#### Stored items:
------------------------------------------------
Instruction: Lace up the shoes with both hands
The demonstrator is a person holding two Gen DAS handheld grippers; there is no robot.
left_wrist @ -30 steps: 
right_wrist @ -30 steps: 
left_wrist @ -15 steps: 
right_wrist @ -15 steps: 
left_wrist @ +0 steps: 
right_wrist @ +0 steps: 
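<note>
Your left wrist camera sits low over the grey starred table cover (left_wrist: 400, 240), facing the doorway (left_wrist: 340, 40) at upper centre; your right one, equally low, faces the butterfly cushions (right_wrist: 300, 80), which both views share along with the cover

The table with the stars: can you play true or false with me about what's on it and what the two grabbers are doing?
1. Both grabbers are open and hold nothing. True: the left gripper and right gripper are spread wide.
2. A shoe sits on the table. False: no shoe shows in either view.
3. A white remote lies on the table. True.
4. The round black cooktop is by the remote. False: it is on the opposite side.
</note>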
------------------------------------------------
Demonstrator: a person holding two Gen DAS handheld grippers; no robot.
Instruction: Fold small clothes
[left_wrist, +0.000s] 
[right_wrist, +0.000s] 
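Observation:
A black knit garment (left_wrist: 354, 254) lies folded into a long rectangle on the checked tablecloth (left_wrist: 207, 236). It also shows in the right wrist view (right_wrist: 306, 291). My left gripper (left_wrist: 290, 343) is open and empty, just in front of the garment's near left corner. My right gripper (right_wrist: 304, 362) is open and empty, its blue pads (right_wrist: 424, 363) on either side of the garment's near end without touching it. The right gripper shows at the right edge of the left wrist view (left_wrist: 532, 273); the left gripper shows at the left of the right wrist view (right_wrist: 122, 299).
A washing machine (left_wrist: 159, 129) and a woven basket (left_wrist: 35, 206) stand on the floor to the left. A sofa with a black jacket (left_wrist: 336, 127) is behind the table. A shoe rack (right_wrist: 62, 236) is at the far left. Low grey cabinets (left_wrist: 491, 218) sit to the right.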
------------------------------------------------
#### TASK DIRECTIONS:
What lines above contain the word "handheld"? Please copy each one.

#### TASK OUTPUT:
The demonstrator is a person holding two Gen DAS handheld grippers; there is no robot.
Demonstrator: a person holding two Gen DAS handheld grippers; no robot.

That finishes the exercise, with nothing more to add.